An exact restatement of the data below, with the pictures removed, is the required answer.

** Opening MATERIAL SUPPLIED block **

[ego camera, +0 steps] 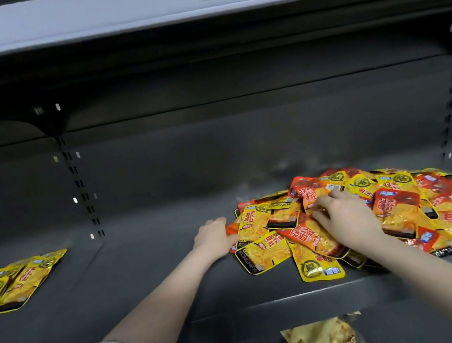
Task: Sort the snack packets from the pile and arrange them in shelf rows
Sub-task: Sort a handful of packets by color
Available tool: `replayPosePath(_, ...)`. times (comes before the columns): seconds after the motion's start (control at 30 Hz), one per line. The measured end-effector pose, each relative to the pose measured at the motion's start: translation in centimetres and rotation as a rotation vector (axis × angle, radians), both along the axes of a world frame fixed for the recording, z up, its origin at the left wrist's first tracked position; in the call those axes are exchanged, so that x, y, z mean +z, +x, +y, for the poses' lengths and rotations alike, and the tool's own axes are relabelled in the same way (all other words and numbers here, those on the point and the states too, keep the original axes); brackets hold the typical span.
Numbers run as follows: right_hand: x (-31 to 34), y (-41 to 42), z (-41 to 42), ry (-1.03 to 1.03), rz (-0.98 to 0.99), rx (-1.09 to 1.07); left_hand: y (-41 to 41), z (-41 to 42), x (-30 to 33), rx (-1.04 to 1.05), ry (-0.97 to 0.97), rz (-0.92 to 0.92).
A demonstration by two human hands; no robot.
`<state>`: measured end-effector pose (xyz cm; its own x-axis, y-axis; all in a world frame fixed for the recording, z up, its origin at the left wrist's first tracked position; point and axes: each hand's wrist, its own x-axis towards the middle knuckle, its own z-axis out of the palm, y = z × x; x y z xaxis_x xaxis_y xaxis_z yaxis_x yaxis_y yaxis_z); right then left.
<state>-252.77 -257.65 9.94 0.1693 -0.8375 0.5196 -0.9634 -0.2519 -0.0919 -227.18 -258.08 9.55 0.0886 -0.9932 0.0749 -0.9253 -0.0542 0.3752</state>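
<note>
- L hand (213, 235) flat, fingers straight, touching edge of pile (377, 214) on shelf (161, 273)
- R hand (344, 218) on pile, fingers bent, grip unclear
- Yellow packets (15, 284) in row far left

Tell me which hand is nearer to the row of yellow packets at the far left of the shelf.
Left. The left hand rests at the pile's left edge, on the side facing the row of yellow packets. The right hand lies on top of the pile, farther right.
</note>
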Motion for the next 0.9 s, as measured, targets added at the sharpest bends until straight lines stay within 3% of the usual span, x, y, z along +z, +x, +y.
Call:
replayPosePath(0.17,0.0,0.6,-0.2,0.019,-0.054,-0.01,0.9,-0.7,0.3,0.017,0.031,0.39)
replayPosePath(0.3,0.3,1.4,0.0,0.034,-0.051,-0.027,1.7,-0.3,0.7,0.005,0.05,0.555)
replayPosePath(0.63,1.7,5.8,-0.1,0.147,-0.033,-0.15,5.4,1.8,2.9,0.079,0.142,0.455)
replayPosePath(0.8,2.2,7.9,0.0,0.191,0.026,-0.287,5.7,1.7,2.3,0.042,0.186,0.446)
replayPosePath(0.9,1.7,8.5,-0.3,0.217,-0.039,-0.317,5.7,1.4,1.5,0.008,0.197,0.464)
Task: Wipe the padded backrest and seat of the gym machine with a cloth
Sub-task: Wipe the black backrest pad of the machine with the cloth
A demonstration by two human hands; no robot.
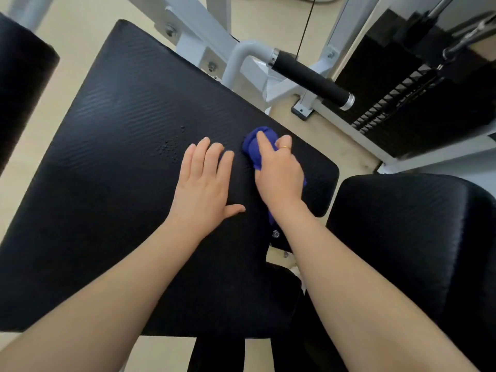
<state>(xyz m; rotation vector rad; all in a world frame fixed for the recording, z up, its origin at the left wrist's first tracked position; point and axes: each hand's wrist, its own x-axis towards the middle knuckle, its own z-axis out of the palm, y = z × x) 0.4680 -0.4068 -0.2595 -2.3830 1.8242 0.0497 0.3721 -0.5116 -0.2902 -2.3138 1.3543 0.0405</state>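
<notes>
A large black padded seat (112, 146) with a ribbed texture fills the middle of the view. My right hand (279, 173) presses a bunched blue cloth (256, 146) onto its right part, fingers closed over the cloth. My left hand (205, 181) lies flat on the pad just left of it, fingers apart, holding nothing. A patch of small droplets (170, 150) sits on the pad left of my left hand. A second black pad (402, 232) stands at the lower right.
A white machine frame (204, 30) rises behind the seat, with a black foam-grip handle (308, 76) sticking out to the right. A black weight stack (402, 103) stands at the right. Another black roller pad (21, 84) is at the left edge. The floor is beige.
</notes>
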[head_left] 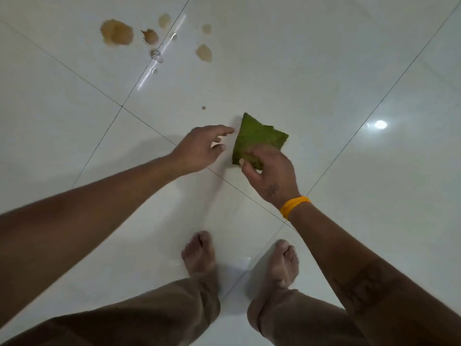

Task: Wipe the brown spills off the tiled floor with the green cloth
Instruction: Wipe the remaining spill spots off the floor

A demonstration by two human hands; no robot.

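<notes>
A folded green cloth (257, 138) is at the middle of the white tiled floor (324, 71). My right hand (270, 174) pinches its near corner between thumb and fingers. My left hand (199, 148) hovers just left of the cloth, fingers spread and holding nothing. Several brown spills lie farther ahead: a large patch (116, 33) at the upper left, a darker blot (151, 36) beside it, a pale patch (204, 53) to the right, and a tiny spot (203, 107) near the cloth.
My bare feet (199, 253) stand on the tile just below the hands, with brown trouser legs (174, 308) at the bottom. Dark grout lines cross the glossy floor. A small clear droplet (156, 54) glints on the grout line among the spills.
</notes>
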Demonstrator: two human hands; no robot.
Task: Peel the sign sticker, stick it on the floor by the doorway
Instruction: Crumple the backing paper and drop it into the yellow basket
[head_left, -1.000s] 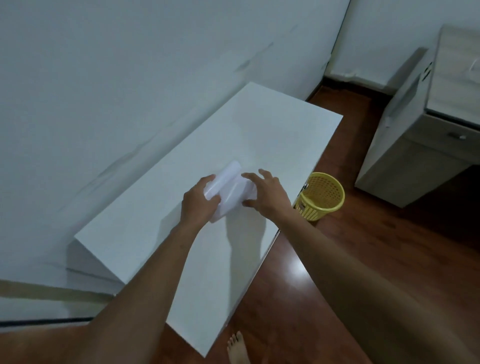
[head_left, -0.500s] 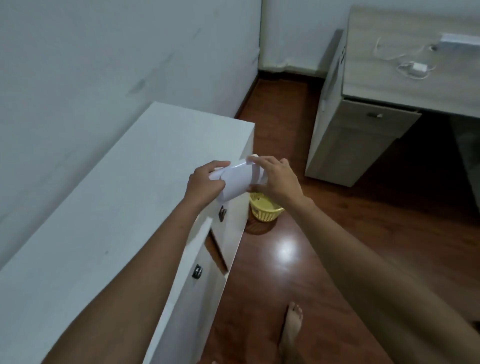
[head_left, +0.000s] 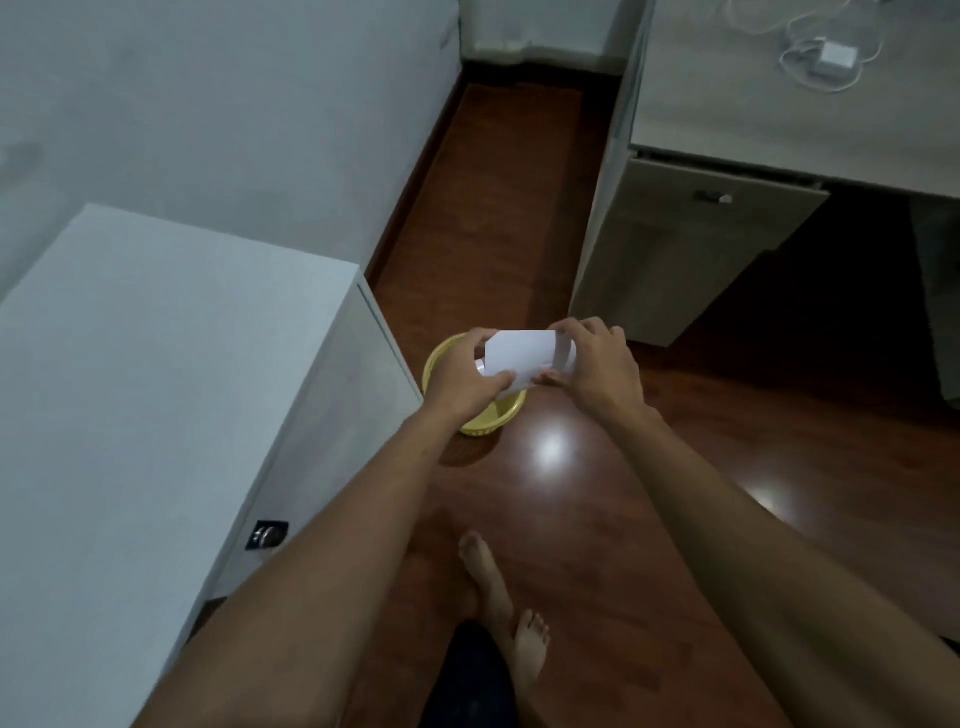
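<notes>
I hold a white sign sticker sheet (head_left: 521, 354) in both hands, in mid-air over the wooden floor (head_left: 649, 525). Only its blank white side faces me. My left hand (head_left: 464, 375) pinches the sheet's left end, with a curled layer showing at the thumb. My right hand (head_left: 597, 364) grips the right end, fingertips on the top corner. The sheet hangs directly above a yellow basket (head_left: 488, 422). No doorway is in view.
A white cabinet (head_left: 156, 395) with a dark knob (head_left: 267, 535) stands at the left against the wall. A grey desk (head_left: 769, 130) with a drawer and a white charger (head_left: 836, 53) is at the upper right. My bare feet (head_left: 498, 597) stand on the floor below.
The hands have lifted the sheet off the cabinet top and carried it right, over the basket. The view has swung right and downward toward the floor.
</notes>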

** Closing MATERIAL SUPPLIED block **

• RESULT:
[ego camera, +0 steps] 
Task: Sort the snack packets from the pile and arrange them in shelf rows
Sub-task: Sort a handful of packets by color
Available tool: `replayPosePath(_, ...)`. times (comes before the columns): seconds after the motion's start (control at 30 Hz), one per line. The measured end-effector pose, each relative to the pose measured at the motion's start: translation in centimetres and rotation as a rotation vector (axis × angle, radians), both along the axes of a world frame fixed for the recording, z up, its origin at the left wrist's first tracked position; in the call those axes are exchanged, so that x, y, z mean +z, +x, +y, for the poses' lengths and rotations alike, and the tool's own axes are relabelled in the same way (all other words and numbers here, those on the point and the states too, keep the original axes); brackets hold the typical span.
Numbers run as follows: right_hand: x (-31 to 34), y (-41 to 42), z (-41 to 42), ry (-1.03 to 1.03), rz (-0.98 to 0.99), rx (-1.09 to 1.07); left_hand: y (-41 to 41), z (-41 to 42), x (-30 to 33), rx (-1.04 to 1.05), ry (-0.97 to 0.97), rz (-0.92 to 0.92).
A demonstration by two human hands; no robot.
`<state>`: measured end-effector pose (xyz cm; its own x-axis, y-axis; all in a world frame fixed for the recording, z up, its origin at the left wrist's first tracked position; point and axes: each hand's wrist, its own x-axis towards the middle knuckle, its own z-axis out of the palm, y = z × x; x y z xaxis_x xaxis_y xaxis_z yaxis_x yaxis_y yaxis_z); right then left.
<state>-252.77 -257.65 9.94 0.1693 -0.8375 0.5196 -0.9634 -0.2519 -0.0919 -227.18 -258.08 9.55 0.0886 -0.9932 0.0749 -0.9253 -0.0542 0.3752</state>
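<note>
- L hand (213, 235) flat, fingers straight, touching edge of pile (377, 214) on shelf (161, 273)
- R hand (344, 218) on pile, fingers bent, grip unclear
- Yellow packets (15, 284) in row far left

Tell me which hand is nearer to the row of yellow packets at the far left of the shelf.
Left. The left hand rests at the pile's left edge, on the side facing the row of yellow packets. The right hand lies on top of the pile, farther right.
</note>
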Motion for the next 0.9 s, as measured, targets added at the sharpest bends until straight lines stay within 3% of the usual span, x, y, z along +z, +x, +y.
Call:
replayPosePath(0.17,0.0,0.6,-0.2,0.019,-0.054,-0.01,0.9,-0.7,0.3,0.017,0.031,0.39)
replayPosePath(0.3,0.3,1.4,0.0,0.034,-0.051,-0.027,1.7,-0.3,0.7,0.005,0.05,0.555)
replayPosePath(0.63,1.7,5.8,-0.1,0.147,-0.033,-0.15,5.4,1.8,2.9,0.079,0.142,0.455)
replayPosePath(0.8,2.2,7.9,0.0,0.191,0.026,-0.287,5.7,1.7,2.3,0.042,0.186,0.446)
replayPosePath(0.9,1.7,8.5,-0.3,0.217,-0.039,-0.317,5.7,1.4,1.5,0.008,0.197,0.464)
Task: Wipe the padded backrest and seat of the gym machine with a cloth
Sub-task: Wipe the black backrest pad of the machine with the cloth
A demonstration by two human hands; no robot.
<state>(xyz m; rotation vector rad; all in a world frame fixed for the recording, z up, its origin at the left wrist's first tracked position; point and axes: each hand's wrist, its own x-axis towards the middle knuckle, its own z-axis out of the palm, y = z × x) 0.4680 -0.4068 -0.2595 -2.3830 1.8242 0.0497 0.3721 -0.5116 -0.2902 -2.3138 1.3543 0.0405</state>
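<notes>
A large black padded seat (112, 146) with a ribbed texture fills the middle of the view. My right hand (279, 173) presses a bunched blue cloth (256, 146) onto its right part, fingers closed over the cloth. My left hand (205, 181) lies flat on the pad just left of it, fingers apart, holding nothing. A patch of small droplets (170, 150) sits on the pad left of my left hand. A second black pad (402, 232) stands at the lower right.
A white machine frame (204, 30) rises behind the seat, with a black foam-grip handle (308, 76) sticking out to the right. A black weight stack (402, 103) stands at the right. Another black roller pad (21, 84) is at the left edge. The floor is beige.
</notes>
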[head_left] 

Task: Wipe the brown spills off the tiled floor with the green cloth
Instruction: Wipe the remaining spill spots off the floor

A demonstration by two human hands; no robot.

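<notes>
A folded green cloth (257, 138) is at the middle of the white tiled floor (324, 71). My right hand (270, 174) pinches its near corner between thumb and fingers. My left hand (199, 148) hovers just left of the cloth, fingers spread and holding nothing. Several brown spills lie farther ahead: a large patch (116, 33) at the upper left, a darker blot (151, 36) beside it, a pale patch (204, 53) to the right, and a tiny spot (203, 107) near the cloth.
My bare feet (199, 253) stand on the tile just below the hands, with brown trouser legs (174, 308) at the bottom. Dark grout lines cross the glossy floor. A small clear droplet (156, 54) glints on the grout line among the spills.
</notes>
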Demonstrator: two human hands; no robot.
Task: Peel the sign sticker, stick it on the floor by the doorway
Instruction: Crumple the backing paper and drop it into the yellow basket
[head_left, -1.000s] 
[head_left, -0.500s] 
[head_left, +0.000s] 
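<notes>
I hold a white sign sticker sheet (head_left: 521, 354) in both hands, in mid-air over the wooden floor (head_left: 649, 525). Only its blank white side faces me. My left hand (head_left: 464, 375) pinches the sheet's left end, with a curled layer showing at the thumb. My right hand (head_left: 597, 364) grips the right end, fingertips on the top corner. The sheet hangs directly above a yellow basket (head_left: 488, 422). No doorway is in view.
A white cabinet (head_left: 156, 395) with a dark knob (head_left: 267, 535) stands at the left against the wall. A grey desk (head_left: 769, 130) with a drawer and a white charger (head_left: 836, 53) is at the upper right. My bare feet (head_left: 498, 597) stand on the floor below.
The hands have lifted the sheet off the cabinet top and carried it right, over the basket. The view has swung right and downward toward the floor.
</notes>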

Besides this answer, nothing more is needed.